Jackson became the first black to play for Leone's -- but not before a workout that was, in some ways, as humorous as it was awesome.

"I don't think Walter knew I was black from talking to me on the phone," Jackson said last week while preparing for his induction into the baseball Hall of Fame here this afternoon.

The workout was held at Swan Park, site of a solitary baseball field just west of Hanover Street -- and Youse remembers it as though it were yesterday.

"He showed great power, speed and arm strength," Youse said. "He could run 100 yards in 9.6 seconds. He was raw, but you could see he had the ability to make it big."

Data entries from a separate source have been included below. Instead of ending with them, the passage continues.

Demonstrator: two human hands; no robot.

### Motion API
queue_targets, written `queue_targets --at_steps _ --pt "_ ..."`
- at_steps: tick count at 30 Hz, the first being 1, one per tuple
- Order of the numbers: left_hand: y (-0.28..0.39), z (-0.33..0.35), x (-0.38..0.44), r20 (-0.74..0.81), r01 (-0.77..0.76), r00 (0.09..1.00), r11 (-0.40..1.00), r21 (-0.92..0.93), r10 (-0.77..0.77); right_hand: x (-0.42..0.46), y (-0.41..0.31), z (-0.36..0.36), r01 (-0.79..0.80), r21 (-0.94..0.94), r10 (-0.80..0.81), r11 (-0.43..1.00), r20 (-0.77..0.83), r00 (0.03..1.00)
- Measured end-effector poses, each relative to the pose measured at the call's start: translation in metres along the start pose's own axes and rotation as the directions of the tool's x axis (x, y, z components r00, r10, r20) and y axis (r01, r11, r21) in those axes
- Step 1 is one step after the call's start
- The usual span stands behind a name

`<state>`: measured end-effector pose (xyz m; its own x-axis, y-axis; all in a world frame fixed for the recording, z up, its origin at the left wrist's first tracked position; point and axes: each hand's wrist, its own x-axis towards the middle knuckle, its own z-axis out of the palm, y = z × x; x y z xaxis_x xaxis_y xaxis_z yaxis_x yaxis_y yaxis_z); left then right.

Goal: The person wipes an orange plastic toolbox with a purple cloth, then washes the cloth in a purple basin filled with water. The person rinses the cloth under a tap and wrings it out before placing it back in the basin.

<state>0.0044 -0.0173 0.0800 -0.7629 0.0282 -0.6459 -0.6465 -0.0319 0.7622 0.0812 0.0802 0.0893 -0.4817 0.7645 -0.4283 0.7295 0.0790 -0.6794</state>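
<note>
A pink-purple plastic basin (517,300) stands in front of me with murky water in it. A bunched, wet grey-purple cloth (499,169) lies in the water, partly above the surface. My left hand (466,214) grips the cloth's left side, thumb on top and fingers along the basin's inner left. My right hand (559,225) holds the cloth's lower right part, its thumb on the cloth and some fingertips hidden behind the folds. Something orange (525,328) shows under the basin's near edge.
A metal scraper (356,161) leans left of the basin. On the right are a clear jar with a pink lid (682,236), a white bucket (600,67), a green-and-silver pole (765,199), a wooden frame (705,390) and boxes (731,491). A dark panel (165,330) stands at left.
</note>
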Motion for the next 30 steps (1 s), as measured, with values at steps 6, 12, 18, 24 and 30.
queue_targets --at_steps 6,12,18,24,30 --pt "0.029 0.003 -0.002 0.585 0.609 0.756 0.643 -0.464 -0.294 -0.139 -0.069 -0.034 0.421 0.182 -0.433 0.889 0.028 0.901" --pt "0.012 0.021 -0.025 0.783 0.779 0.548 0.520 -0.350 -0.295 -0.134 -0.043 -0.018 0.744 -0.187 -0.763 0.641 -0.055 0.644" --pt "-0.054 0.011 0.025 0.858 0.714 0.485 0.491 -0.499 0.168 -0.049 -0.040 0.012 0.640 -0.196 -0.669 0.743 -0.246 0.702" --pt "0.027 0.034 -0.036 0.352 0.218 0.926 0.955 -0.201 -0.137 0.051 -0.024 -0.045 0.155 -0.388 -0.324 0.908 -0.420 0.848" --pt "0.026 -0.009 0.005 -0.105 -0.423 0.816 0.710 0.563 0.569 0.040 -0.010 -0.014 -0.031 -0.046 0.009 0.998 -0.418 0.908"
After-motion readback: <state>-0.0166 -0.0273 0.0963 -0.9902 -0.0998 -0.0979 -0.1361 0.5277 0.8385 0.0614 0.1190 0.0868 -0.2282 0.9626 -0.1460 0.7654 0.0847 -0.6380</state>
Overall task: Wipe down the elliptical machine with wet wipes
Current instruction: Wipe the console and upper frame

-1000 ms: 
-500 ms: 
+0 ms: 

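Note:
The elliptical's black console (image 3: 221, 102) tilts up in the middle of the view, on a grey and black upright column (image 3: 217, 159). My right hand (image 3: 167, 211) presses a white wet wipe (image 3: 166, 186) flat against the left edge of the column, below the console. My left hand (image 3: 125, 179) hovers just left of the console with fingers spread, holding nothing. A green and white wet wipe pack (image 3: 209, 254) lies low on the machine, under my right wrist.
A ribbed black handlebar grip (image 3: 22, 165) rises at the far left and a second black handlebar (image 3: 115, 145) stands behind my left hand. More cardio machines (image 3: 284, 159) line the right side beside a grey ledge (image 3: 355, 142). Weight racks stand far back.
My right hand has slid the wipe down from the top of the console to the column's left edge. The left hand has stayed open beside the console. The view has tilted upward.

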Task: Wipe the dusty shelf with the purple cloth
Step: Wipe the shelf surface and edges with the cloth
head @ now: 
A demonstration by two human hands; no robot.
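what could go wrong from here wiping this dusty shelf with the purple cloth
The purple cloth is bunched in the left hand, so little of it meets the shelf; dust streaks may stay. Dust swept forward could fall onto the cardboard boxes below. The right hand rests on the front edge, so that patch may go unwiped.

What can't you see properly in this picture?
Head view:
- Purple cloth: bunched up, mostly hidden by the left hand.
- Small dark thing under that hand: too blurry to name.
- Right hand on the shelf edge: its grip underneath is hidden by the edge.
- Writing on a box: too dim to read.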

Reggie put on a show that day, leading to a comment that has become almost legendary around Baltimore sandlot circles. Everybody there, including Reggie, heard what was accepted as a joking remark at the time: "Every time he [Jackson] swung the bat, he got whiter and whiter."

"I was raw"

Jackson also remembers the workout that took place more than 28 years ago.

"I don't know that they wanted me to make the team," he said. "They had me run against their fastest player, and he couldn't beat me.

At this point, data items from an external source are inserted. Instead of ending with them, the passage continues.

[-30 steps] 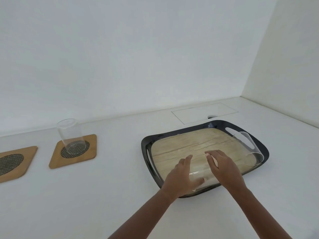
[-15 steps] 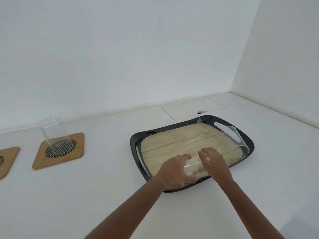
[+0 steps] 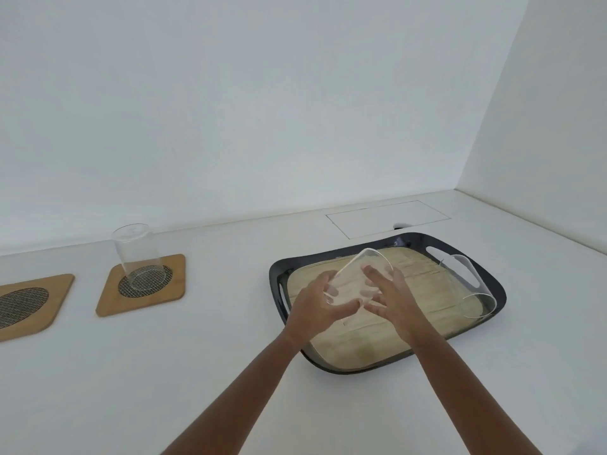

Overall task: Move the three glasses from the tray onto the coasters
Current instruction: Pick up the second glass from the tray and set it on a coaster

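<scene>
Fingers [image 3: 331, 292] of the left hand [image 3: 315, 310] and those of the right hand [image 3: 391, 300] are curling loosely around a clear glass [image 3: 358, 280], cradling it tilted above the wood-lined black tray [image 3: 387, 366], its flat end pointing up and away. A second glass [image 3: 473, 287] is lying on its side at the tray's far right corner, beside the handle slot. Left of the tray on the white desk [image 3: 197, 372], one glass [image 3: 136, 257] is standing mouth down on a wooden coaster [image 3: 144, 287]; farther left, another coaster [image 3: 29, 303] is waiting bare. One of three appears delivered, two remaining; no third coaster is showing.
</scene>
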Available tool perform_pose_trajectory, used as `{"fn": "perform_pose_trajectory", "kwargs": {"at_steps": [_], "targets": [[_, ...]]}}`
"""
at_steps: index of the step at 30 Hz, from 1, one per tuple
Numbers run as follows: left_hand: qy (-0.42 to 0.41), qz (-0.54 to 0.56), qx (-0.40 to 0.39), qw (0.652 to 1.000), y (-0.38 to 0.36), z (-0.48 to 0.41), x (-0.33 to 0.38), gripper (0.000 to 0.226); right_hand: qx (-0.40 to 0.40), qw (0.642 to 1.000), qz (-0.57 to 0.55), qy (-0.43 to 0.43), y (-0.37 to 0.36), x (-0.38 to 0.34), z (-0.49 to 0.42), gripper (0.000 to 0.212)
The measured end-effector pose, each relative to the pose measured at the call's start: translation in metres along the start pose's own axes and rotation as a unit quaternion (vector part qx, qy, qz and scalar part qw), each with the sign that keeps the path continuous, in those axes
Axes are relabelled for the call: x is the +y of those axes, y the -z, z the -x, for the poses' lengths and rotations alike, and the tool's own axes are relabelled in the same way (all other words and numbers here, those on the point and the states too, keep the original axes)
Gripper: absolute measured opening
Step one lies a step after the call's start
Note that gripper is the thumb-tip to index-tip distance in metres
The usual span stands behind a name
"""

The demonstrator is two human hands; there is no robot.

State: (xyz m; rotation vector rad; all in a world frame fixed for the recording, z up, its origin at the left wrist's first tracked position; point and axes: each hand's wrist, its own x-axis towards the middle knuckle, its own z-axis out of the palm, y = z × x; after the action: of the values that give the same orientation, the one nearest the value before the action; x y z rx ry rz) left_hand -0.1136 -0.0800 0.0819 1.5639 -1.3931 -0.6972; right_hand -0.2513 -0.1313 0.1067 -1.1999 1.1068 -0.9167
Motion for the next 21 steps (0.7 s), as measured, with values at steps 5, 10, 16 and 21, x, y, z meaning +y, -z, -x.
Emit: {"fn": "perform_pose_trajectory", "kwargs": {"at_steps": [5, 10, 16, 21], "targets": [[0.012, 0.014, 0.031, 0.999, 0.032, 0.009, -0.007, 0.070, -0.063, 0.997, -0.048, -0.015, -0.034, -0.008, 0.002, 0.069], [0.002, -0.036, 0.049, 0.998, 0.066, 0.022, -0.016, 0.070, -0.066, 0.996, -0.052, 0.001, -0.077, -0.012, 0.008, 0.054], [0.038, -0.065, 0.083, 0.994, 0.106, 0.040, -0.032, 0.070, -0.075, 0.992, 0.033, 0.093, -0.136, -0.014, 0.027, 0.052], [0.050, -0.011, 0.129, 0.990, 0.144, 0.053, -0.041, 0.067, -0.097, 0.969, 0.121, 0.192, -0.186, -0.010, 0.046, 0.073]]}}
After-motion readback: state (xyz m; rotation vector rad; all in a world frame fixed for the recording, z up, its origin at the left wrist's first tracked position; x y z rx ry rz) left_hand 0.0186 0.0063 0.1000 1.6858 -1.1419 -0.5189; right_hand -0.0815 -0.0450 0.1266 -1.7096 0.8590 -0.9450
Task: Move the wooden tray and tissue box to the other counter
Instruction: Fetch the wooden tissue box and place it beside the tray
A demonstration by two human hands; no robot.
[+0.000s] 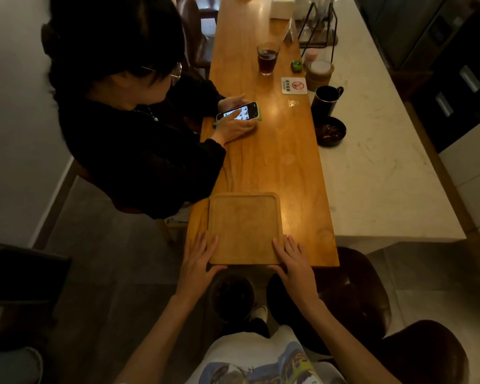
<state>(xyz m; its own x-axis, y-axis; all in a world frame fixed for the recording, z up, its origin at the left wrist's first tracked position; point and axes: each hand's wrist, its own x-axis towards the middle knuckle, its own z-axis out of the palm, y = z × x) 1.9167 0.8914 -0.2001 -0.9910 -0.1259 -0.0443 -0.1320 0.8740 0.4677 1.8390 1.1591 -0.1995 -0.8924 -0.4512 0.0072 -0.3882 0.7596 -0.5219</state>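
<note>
Long honey-coloured wooden bar counter (275, 162) runs beside a pale marble counter (377, 167); the empty square light-wood tray (244, 228) sits flat at the bar's near end, and the white tissue box (282, 6) is well apart at the far end. Left hand (198, 261) and right hand (294, 263) lie spread on the tray's two near corners, fingers flat, thumbs hooked at the near edge, not yet gripping. Step looks like tray pickup: next needs fingers under both sides and a level lift, clear of the seated person's phone (240, 112).

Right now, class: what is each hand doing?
Left hand: open, fingers spread on the wooden tray near-left corner.
Right hand: open, on its near-right corner.
</note>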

"I was running 6.2 and 6.3 in the 60 [yard --] -- wearing football shoes. I didn't have any baseball spikes. Then they had me throw from the outfield -- and I had a rocket arm in those days.

"But I really hadn't had any good coaching. I could play, but I was

raw."

Bernie Smith, who played the outfield, first base and pitched, was a teammate of Jackson's on that 1965 Leone's team.

"He was the same then as he is now -- he had a big ego," Smith said with a laugh. "I can still remember one game when we had a big lead and the guy pitching against us was throwing knuckleballs.

"He struck Reggie out and when he came back to the bench he told Youse: 'Walter, get me out of there. This guy's not good enough for me.'

"But what I remember most about Reggie was his power. The first time I saw him was that day at Swan Park. It didn't take long to see it."

Even then, Jackson was noted for his power.

"Reggie never really was a good hitter -- he'll die not being a good hitter," Youse said. "He had trouble with the same pitch then that he had trouble with in the big leagues -- the fastball up around the letters always gave him trouble. But he had unbelievable power."

Despite that one blind spot, Youse recalled what he said to Jesse Gore, an assistant coach, in 1965. "He had the greatest tools of any player I had ever seen," said Youse, who counts another Hall of Famer, Al Kaline, among the many players he has sent into professional baseball.

Twists of fate

The summer Jackson played for Leone's was right after baseball's first amateur free-agent draft. Had it been a year earlier, considering Youse's connection with the club, Jackson most likely would have started his career with the Orioles, instead of just passing through for one season.

"I took him out to Memorial Stadium to work out," Youse said, "and he hit balls to the top of the stands in right field. Hank Bauer [then the Orioles' manager and later one of Jackson's managers in Oakland] went wild."